**Exercise description:** Output the lines from the one containing "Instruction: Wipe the" through the last line of the material below, exactly; please do not include pictures.
____ Data block
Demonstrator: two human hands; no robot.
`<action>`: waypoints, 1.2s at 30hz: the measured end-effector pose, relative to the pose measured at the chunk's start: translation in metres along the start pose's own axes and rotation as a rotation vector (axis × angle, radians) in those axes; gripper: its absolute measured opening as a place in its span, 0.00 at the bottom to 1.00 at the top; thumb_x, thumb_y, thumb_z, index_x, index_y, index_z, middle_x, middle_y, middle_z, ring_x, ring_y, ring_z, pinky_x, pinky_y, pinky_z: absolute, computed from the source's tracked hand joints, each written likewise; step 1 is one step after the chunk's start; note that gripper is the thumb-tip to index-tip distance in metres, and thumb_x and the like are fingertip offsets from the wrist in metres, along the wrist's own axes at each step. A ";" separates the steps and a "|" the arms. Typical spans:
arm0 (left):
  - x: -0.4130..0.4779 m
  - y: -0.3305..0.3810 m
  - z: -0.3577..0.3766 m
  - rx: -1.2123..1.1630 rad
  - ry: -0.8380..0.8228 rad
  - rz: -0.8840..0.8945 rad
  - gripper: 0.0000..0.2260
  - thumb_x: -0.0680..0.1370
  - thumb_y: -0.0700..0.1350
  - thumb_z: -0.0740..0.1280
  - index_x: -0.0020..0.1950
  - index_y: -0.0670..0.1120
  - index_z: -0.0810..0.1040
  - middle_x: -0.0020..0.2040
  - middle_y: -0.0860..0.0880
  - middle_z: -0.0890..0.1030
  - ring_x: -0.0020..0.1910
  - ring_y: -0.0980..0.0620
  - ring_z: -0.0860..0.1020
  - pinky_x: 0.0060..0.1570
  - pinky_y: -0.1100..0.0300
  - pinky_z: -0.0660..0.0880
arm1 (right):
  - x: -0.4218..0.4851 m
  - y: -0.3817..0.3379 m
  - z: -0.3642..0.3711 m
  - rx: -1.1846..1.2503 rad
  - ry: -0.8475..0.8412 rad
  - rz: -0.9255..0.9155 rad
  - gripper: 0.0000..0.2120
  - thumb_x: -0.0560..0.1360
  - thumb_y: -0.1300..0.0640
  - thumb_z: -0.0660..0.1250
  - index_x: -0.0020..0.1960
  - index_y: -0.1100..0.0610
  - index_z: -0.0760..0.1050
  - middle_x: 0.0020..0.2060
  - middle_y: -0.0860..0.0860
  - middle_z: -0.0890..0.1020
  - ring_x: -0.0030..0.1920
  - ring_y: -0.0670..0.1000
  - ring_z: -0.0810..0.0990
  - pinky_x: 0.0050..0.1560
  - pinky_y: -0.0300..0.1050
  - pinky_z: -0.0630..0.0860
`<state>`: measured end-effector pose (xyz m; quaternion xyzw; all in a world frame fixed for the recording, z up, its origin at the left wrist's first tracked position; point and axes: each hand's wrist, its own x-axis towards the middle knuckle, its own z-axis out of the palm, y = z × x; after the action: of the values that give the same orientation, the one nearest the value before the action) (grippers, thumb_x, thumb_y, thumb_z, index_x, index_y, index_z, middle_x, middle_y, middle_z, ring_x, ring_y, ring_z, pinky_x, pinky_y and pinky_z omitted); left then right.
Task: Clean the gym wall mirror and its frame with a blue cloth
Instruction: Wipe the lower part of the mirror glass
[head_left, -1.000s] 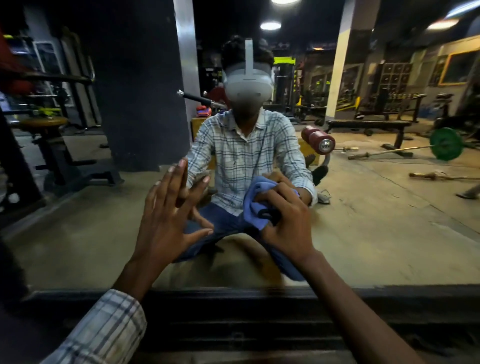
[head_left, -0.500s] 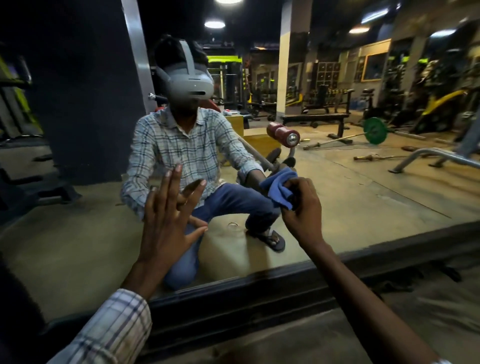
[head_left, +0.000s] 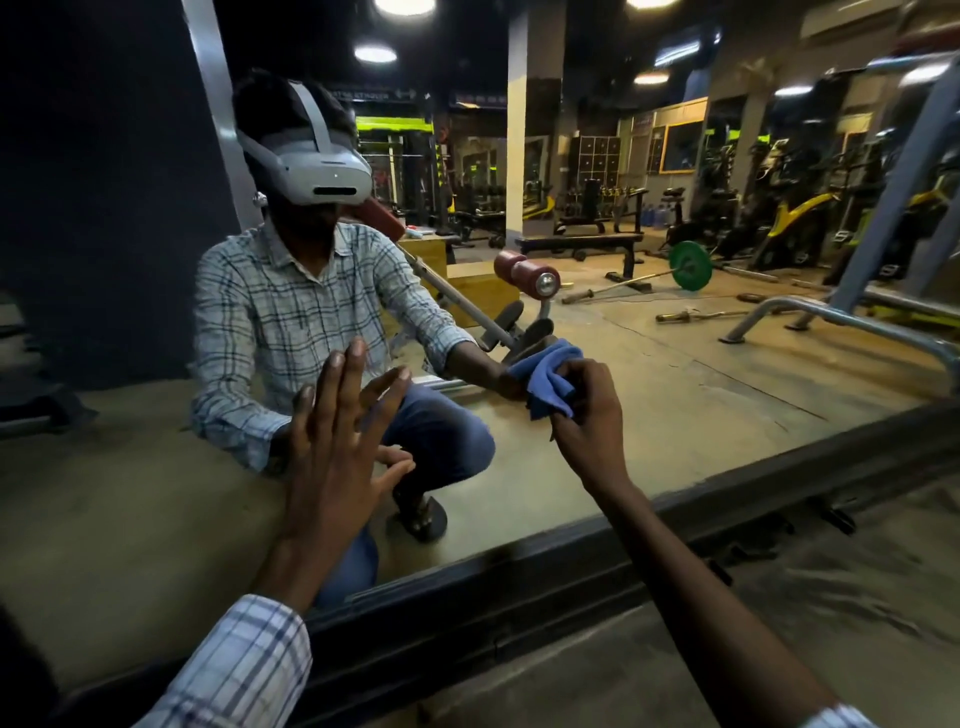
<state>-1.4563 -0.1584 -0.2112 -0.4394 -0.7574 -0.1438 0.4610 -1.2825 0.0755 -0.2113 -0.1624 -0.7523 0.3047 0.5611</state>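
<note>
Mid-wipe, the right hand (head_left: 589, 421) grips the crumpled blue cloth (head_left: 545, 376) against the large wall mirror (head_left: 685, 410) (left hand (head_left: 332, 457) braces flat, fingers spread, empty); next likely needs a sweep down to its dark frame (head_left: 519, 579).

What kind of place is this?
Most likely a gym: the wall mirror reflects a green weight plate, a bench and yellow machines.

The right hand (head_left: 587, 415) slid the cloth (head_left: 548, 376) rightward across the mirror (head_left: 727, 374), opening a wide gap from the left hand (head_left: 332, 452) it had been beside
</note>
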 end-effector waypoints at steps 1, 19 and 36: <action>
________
**Expected answer:**
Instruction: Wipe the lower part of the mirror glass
[head_left, -1.000s] 
[head_left, -0.500s] 
[head_left, +0.000s] 
<state>-1.4563 -0.1584 -0.2112 -0.4394 -0.7574 -0.1438 0.4610 -1.2825 0.0755 -0.2113 -0.1624 -0.7523 0.3047 0.5611</state>
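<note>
Mid-wipe, the right hand (head_left: 589, 421) grips the crumpled blue cloth (head_left: 545, 376) against the large wall mirror (head_left: 685, 410) (left hand (head_left: 332, 457) braces flat, fingers spread, empty); next likely needs a sweep down to its dark frame (head_left: 519, 579).

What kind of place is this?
Most likely a gym: the wall mirror reflects a green weight plate, a bench and yellow machines.

The right hand (head_left: 587, 415) slid the cloth (head_left: 548, 376) rightward across the mirror (head_left: 727, 374), opening a wide gap from the left hand (head_left: 332, 452) it had been beside
</note>
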 end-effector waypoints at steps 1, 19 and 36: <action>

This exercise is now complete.